● EXERCISE: From the entries below, please output exactly the lines starting at the one containing "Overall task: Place" and ending at the one containing "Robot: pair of", both included.

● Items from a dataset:
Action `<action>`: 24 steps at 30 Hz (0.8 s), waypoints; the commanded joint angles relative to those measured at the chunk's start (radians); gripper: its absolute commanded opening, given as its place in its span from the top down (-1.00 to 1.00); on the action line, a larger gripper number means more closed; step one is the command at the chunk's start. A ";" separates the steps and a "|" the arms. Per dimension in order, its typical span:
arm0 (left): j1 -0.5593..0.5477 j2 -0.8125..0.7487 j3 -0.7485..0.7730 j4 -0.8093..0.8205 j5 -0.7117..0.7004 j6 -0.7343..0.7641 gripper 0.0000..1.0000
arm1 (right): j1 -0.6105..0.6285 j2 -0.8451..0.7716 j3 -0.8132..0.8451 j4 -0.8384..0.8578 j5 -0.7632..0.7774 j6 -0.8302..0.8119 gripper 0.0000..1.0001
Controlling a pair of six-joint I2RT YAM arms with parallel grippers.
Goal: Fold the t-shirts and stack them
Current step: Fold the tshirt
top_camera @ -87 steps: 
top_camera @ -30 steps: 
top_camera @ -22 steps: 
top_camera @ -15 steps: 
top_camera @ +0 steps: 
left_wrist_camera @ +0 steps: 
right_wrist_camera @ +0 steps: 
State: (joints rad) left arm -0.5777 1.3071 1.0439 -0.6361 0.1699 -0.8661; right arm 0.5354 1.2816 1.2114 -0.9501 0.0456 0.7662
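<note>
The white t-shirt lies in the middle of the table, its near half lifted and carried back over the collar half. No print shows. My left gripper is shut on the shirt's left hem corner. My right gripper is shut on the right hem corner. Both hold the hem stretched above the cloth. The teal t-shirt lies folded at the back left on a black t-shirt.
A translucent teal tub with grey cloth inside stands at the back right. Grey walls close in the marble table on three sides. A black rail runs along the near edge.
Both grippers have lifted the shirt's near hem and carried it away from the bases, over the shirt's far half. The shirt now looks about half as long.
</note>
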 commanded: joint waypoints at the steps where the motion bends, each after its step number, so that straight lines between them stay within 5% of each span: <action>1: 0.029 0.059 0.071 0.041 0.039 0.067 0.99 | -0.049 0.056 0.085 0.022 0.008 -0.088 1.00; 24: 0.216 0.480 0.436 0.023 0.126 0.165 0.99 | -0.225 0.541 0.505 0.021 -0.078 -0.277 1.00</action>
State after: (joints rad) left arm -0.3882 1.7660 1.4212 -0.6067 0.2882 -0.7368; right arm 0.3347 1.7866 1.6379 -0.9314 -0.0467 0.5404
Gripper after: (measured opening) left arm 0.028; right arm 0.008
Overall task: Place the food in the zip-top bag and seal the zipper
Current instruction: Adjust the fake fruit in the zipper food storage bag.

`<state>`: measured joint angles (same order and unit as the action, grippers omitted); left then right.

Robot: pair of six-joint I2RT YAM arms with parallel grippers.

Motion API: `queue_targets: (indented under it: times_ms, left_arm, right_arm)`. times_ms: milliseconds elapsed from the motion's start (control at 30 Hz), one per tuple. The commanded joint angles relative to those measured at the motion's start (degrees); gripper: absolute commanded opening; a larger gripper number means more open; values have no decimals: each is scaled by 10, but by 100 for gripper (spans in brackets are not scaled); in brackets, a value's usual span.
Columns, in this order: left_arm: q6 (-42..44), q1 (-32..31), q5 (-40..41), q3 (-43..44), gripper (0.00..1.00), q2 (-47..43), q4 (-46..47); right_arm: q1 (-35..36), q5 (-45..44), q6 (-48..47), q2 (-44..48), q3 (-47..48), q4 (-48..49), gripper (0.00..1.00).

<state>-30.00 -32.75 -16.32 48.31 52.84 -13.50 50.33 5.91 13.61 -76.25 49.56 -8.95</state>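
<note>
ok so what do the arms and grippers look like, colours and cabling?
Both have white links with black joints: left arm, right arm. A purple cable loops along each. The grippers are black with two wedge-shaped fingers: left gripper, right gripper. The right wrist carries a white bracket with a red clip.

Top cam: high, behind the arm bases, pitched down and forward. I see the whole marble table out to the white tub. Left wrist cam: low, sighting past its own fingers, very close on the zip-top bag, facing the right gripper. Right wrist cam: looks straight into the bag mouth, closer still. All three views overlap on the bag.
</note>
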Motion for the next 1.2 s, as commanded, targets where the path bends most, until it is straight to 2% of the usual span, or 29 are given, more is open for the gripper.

● EXERCISE SOLUTION:
Overall task: Place the food in the zip-top bag and seal the zipper
Current instruction: Adjust the fake fruit in the zipper food storage bag.

`<state>`: measured joint angles (same order and unit as the action, grippers omitted); left then right.

Robot: pair of six-joint I2RT YAM arms with parallel grippers.

No more output will be given.